→ WHAT YOU NEED TO DO: From the entries below, pull out each line where "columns" appears.

→ LISTED ENTRIES:
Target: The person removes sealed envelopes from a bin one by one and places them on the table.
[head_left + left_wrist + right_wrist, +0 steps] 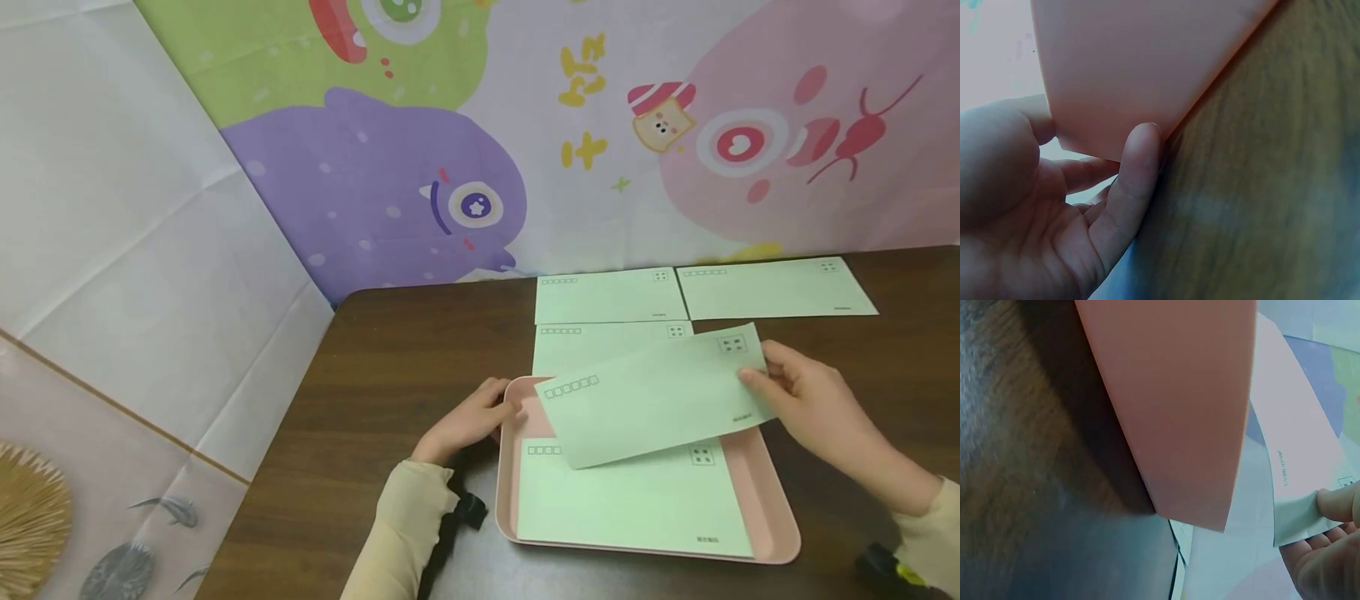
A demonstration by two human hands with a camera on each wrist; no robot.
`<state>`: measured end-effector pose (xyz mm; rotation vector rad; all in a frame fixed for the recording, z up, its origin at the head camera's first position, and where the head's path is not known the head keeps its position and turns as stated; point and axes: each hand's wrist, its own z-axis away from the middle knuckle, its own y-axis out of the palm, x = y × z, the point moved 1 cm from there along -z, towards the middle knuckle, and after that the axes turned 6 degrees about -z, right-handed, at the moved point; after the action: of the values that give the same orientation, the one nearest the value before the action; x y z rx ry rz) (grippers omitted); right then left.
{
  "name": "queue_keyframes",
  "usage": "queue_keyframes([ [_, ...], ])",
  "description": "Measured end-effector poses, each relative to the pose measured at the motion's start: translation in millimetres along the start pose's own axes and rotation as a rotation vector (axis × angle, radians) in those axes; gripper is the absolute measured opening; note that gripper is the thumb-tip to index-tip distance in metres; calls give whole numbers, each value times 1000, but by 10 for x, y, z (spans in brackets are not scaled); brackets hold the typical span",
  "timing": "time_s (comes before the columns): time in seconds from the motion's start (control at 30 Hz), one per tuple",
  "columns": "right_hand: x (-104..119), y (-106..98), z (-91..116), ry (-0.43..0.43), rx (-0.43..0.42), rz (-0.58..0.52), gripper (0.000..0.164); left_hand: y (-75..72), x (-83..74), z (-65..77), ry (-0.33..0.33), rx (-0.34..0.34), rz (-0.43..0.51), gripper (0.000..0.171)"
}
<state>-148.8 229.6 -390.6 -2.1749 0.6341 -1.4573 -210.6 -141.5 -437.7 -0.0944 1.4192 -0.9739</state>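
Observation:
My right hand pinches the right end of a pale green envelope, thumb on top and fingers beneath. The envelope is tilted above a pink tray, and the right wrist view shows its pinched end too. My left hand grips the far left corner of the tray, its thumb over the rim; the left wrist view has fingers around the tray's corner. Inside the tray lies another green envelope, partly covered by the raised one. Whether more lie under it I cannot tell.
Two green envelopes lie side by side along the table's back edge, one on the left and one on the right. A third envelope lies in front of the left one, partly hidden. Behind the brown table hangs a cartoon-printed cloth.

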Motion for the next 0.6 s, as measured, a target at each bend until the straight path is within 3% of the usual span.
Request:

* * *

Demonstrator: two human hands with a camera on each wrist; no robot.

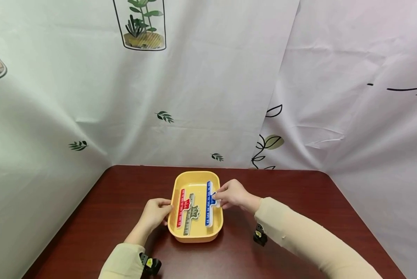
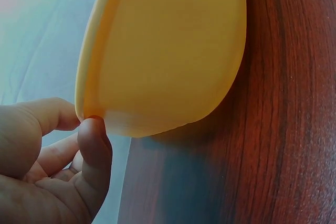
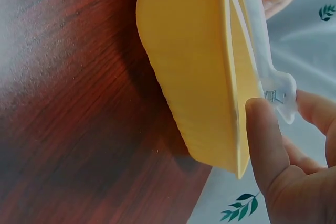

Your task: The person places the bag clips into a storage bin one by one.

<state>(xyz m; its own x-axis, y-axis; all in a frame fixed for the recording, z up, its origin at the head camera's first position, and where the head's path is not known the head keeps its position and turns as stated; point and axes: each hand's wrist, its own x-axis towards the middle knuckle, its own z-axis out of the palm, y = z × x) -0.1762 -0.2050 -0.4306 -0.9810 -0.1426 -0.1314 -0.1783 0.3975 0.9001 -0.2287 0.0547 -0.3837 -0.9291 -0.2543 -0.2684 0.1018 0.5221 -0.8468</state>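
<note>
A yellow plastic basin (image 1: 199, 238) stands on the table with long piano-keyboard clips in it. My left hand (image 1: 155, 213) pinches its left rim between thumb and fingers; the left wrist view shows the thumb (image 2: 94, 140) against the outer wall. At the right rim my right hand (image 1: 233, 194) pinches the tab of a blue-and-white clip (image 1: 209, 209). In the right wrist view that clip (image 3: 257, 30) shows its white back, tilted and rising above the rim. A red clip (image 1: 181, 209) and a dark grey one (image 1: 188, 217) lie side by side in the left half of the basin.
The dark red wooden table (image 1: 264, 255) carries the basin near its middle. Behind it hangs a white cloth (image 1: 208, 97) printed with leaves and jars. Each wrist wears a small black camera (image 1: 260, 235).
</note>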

→ RESULT OF THIS EXERCISE:
  "timing": "time_s (comes before the columns): time in seconds from the motion's start (control at 30 Hz), one per tuple",
  "columns": "right_hand: x (-104..119), y (-106..98), z (-91..116), ry (-0.43..0.43), rx (-0.43..0.42), rz (-0.58..0.52), gripper (0.000..0.164); left_hand: y (-75..72), x (-83..74), z (-65..77), ry (-0.33..0.33), rx (-0.34..0.34), rz (-0.43..0.51), gripper (0.000..0.171)"

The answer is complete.